Afirma el profesional que “junto a las alteraciones del ánimo y de la autoimagen, su convicción de perfección y de omnipotencia, los episodios se caracterizan por una alta tendencia a la inestabilidad y una baja capacidad para regular sus pensamientos y actuaciones. Por ello, llevan adelante emprendimientos grandiosos y de alto riesgo”.
En situaciones en que “tienen alta energía, presentan alta productividad y especiales capacidades, pero, al tener un déficit de su propia capacidad de regulación, pueden perder relaciones y logros importantes”, alega.

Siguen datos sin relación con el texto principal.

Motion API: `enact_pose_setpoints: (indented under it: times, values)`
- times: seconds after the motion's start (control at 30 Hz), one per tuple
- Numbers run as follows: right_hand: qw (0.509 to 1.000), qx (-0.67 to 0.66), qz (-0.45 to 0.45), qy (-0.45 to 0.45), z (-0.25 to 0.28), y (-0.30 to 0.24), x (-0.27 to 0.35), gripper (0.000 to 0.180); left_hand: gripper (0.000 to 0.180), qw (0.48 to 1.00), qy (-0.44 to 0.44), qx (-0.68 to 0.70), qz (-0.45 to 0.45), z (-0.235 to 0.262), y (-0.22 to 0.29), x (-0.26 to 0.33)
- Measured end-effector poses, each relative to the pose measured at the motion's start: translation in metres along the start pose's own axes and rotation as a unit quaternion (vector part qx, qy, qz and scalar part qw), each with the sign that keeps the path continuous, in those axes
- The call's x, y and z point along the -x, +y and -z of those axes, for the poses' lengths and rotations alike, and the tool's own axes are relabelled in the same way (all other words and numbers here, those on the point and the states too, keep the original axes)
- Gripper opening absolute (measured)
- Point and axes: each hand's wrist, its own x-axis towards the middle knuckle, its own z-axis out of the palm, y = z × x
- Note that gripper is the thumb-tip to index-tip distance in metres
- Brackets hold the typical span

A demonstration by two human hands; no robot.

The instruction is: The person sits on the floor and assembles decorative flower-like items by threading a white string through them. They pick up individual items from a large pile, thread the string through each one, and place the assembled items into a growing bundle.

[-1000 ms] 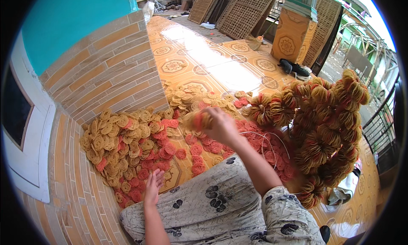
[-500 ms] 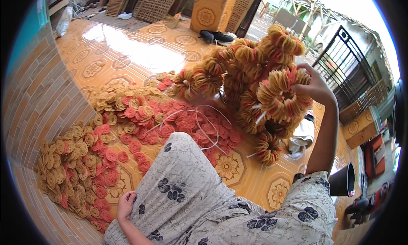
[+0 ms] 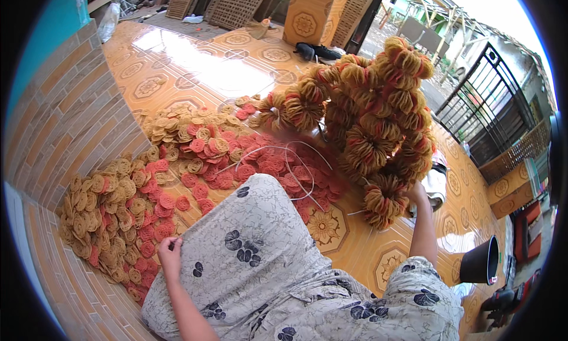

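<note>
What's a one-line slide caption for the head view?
Seated person's right hand reaches a stack of bundled crackers; left hand rests on patterned fabric beside loose crackers.

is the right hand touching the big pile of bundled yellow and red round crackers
Touching. The head view shows the right hand pressed against the lower bundles of the big pile of bundled yellow and red round crackers, no gap visible.

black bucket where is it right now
In the head view the black bucket stands on the orange tiled floor at the lower right, just right of the person's right forearm and below the tall pile of bundled crackers.
</note>
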Motion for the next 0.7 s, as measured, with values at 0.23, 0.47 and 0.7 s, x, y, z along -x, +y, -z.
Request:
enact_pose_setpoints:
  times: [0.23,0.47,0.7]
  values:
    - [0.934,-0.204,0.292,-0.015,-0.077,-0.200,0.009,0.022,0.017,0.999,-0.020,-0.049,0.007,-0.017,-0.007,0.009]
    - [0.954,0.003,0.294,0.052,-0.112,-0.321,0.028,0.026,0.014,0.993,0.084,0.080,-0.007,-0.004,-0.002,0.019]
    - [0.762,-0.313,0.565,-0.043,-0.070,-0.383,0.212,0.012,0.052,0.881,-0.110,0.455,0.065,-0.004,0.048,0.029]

Refiere que “se pueden presentar en todas las edades, en niños, adolescentes y en adultos. La forma de inicio y de manifestación del trastorno es diferente en cada momento del desarrollo”.
Difícil diagnóstico
El psiquiatra explica que “las personas se sienten bien consigo mismas durante estas crisis, episodios o ciclos, por lo cual es difícil que busquen tratamiento en el peor momento de sus enfermedades. Este es uno de los más complicados desafíos al intentar diagnosticar y tratar la enfermedad. El enfermo no se siente como tal y, muchas veces, la familia no está suficientemente informada acerca de qué debe hacer”, resalta.
Según señala, “en países de escaso desarrollo cultural, como Paraguay, la psiquiatría tiene muy mala imagen y muchas personas evitan consultar. Cuando lo hacen, las personas que están en su episodio pueden haber realizado numerosas decisiones inadecuadas y actos destructivos contra sí mismos y contra las otras personas porque les cuesta ponerse límites”.
Primeros episodios
Arias indica que “las posibilidades de un buen tratamiento y eventual ‘curación’ aumentan cuando el diagnóstico y los tratamientos se realizan tempranamente”.
(*) Del Hospital de Clínicas y Clínica Gatti.